What this task involves:
Extract all of the data and reproduce it precisely.

Dataset items:

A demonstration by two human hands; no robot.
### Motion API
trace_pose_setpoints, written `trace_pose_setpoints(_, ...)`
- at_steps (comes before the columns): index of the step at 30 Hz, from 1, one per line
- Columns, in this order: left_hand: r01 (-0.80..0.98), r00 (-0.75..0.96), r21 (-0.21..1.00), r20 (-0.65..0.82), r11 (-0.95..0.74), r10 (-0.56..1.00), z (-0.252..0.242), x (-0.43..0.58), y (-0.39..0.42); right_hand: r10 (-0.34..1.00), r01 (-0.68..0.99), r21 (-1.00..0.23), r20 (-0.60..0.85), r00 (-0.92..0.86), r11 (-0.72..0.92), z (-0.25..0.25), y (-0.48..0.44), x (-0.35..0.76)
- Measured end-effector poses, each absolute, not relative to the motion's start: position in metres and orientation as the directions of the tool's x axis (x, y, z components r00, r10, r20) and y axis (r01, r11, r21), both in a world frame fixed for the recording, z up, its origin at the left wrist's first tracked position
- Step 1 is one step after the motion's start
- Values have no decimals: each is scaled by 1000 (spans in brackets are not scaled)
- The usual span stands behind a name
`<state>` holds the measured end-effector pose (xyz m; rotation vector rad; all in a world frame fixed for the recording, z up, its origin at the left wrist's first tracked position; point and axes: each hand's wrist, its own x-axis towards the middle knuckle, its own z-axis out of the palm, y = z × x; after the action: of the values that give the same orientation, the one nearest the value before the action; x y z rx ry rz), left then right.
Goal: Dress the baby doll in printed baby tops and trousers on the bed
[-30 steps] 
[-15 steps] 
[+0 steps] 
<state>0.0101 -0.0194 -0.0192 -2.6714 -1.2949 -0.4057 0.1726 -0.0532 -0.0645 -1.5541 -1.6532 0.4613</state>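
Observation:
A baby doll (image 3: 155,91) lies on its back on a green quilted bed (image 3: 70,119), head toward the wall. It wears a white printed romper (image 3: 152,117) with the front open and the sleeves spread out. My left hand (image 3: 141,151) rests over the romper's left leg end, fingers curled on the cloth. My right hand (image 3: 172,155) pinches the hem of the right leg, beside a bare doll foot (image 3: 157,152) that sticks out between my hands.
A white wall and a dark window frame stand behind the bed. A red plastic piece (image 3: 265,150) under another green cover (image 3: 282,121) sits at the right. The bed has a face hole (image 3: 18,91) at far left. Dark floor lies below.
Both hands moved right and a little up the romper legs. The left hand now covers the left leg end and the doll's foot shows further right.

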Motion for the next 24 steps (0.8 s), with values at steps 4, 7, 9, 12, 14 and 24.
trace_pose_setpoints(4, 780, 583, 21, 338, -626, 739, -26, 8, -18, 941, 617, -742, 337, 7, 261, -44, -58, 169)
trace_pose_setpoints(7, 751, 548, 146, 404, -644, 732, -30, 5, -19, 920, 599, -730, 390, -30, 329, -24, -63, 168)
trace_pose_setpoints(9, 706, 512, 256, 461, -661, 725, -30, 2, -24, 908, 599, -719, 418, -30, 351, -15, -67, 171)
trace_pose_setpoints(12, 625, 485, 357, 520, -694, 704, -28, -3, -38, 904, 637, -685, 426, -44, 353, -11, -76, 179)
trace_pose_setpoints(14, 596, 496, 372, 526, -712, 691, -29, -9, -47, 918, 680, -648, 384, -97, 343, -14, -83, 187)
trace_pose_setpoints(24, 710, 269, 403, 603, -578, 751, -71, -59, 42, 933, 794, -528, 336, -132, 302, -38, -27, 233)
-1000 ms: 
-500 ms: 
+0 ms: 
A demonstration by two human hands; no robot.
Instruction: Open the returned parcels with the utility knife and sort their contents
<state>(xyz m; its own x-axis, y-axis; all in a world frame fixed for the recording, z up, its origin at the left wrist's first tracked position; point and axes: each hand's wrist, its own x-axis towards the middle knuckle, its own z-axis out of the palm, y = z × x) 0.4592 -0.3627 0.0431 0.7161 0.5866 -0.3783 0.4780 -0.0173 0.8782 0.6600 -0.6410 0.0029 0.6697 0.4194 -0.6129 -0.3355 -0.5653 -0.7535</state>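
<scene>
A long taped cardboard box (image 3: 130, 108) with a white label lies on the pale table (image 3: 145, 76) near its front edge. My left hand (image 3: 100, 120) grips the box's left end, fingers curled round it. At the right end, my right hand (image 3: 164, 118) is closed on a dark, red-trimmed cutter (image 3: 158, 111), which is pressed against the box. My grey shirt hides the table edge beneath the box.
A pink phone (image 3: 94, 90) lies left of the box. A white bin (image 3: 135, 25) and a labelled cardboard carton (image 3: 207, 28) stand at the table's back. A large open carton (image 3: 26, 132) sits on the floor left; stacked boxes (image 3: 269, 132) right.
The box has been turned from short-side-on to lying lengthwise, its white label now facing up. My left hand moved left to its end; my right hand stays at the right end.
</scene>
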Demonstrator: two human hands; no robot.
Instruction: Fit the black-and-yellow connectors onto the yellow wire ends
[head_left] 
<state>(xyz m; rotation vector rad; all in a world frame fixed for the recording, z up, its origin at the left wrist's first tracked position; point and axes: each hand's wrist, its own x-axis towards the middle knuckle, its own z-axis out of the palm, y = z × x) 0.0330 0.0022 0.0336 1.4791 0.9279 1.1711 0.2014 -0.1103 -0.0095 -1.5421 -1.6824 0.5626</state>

Task solution:
A demonstration by two human hands; no robot.
### Motion API
trace_pose_setpoints, written `trace_pose_setpoints(_, ...)`
- at_steps (comes before the columns): index of the step at 30 Hz, from 1, one per line
- Columns, in this order: left_hand: r01 (-0.80..0.98), r00 (-0.75..0.96), r21 (-0.21..1.00), r20 (-0.65..0.82), r11 (-0.95..0.74), r10 (-0.56..1.00), z (-0.252..0.242), x (-0.43..0.58), y (-0.39..0.42); right_hand: r10 (-0.34..1.00), r01 (-0.68..0.99), r21 (-1.00..0.23), r20 (-0.60..0.85), r00 (-0.92..0.86), r11 (-0.72..0.92), z (-0.25..0.25), y (-0.48..0.44), x (-0.35..0.76)
- Measured end-effector poses, each absolute, not relative to the motion's start: position in metres and orientation as the directions of the tool's x axis (x, y, z components r00, r10, r20) and y axis (r01, r11, r21), both in a world frame fixed for the recording, z up, its origin at the left wrist's first tracked position
- Step 1 is one step after the motion's start
- Values have no decimals: each is scaled by 1000 (spans in brackets are not scaled)
- The usual span stands behind a name
`<state>` holds the measured end-effector pose (xyz m; rotation vector rad; all in a world frame fixed for the recording, z up, its origin at the left wrist's first tracked position; point and axes: each hand's wrist, its own x-axis towards the middle knuckle, its own z-axis out of the palm, y = z × x; after the action: of the values that give the same orientation, the one nearest the value before the action; x y z rx ry rz), left then right.
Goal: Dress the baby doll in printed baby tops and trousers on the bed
[-30 steps] 
[-15 steps] 
[+0 steps] 
<state>0.0101 -0.0194 -0.0192 -2.6714 -1.2949 -0.4057 0.1726 -0.0532 -0.0645 -1.5541 -1.6532 0.4613</state>
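Observation:
A baby doll (image 3: 155,91) lies on its back on a green quilted bed (image 3: 70,119), head toward the wall. It wears a white printed romper (image 3: 152,117) with the front open and the sleeves spread out. My left hand (image 3: 141,151) rests over the romper's left leg end, fingers curled on the cloth. My right hand (image 3: 172,155) pinches the hem of the right leg, beside a bare doll foot (image 3: 157,152) that sticks out between my hands.
A white wall and a dark window frame stand behind the bed. A red plastic piece (image 3: 265,150) under another green cover (image 3: 282,121) sits at the right. The bed has a face hole (image 3: 18,91) at far left. Dark floor lies below.
Both hands moved right and a little up the romper legs. The left hand now covers the left leg end and the doll's foot shows further right.
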
Motion for the next 24 steps (0.8 s), with values at steps 4, 7, 9, 12, 14 and 24.
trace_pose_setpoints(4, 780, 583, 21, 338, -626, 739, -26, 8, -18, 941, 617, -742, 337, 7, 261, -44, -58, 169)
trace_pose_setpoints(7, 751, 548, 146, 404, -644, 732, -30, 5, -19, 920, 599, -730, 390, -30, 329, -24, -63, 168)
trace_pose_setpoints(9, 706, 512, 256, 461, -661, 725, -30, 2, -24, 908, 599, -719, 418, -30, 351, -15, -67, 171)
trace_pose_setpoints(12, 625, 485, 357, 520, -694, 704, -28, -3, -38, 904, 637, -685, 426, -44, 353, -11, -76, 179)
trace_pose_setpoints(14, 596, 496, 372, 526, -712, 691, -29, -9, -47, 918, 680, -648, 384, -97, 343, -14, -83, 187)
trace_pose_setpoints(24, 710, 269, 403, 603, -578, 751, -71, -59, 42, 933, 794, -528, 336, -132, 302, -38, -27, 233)
-1000 ms: 
-500 ms: 
+0 ms: 
A demonstration by two human hands; no robot.
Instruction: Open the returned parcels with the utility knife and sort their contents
<state>(xyz m; its own x-axis, y-axis; all in a world frame fixed for the recording, z up, its origin at the left wrist's first tracked position; point and axes: each hand's wrist, its own x-axis towards the middle knuckle, its own z-axis out of the palm, y = z × x) 0.4592 -0.3627 0.0431 0.7161 0.5866 -0.3783 0.4780 -0.0173 0.8782 0.6600 -0.6410 0.0029 0.6697 0.4194 -0.6129 -0.3355 -0.5653 -0.7535</state>
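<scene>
A long taped cardboard box (image 3: 130, 108) with a white label lies on the pale table (image 3: 145, 76) near its front edge. My left hand (image 3: 100, 120) grips the box's left end, fingers curled round it. At the right end, my right hand (image 3: 164, 118) is closed on a dark, red-trimmed cutter (image 3: 158, 111), which is pressed against the box. My grey shirt hides the table edge beneath the box.
A pink phone (image 3: 94, 90) lies left of the box. A white bin (image 3: 135, 25) and a labelled cardboard carton (image 3: 207, 28) stand at the table's back. A large open carton (image 3: 26, 132) sits on the floor left; stacked boxes (image 3: 269, 132) right.
The box has been turned from short-side-on to lying lengthwise, its white label now facing up. My left hand moved left to its end; my right hand stays at the right end.
</scene>
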Demonstrator: two human hands; no robot.
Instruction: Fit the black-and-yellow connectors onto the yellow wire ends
[head_left] 
<state>(xyz m; rotation vector rad; all in a world frame fixed for the recording, z up, its origin at the left wrist's first tracked position; point and axes: each hand's wrist, its own x-axis towards the middle knuckle, its own z-axis out of the palm, y = z × x) 0.0330 0.0022 0.0336 1.4791 0.9279 1.1711 0.2014 -0.1103 -0.0095 -1.5421 -1.6824 0.5626</state>

With this, the answer is done.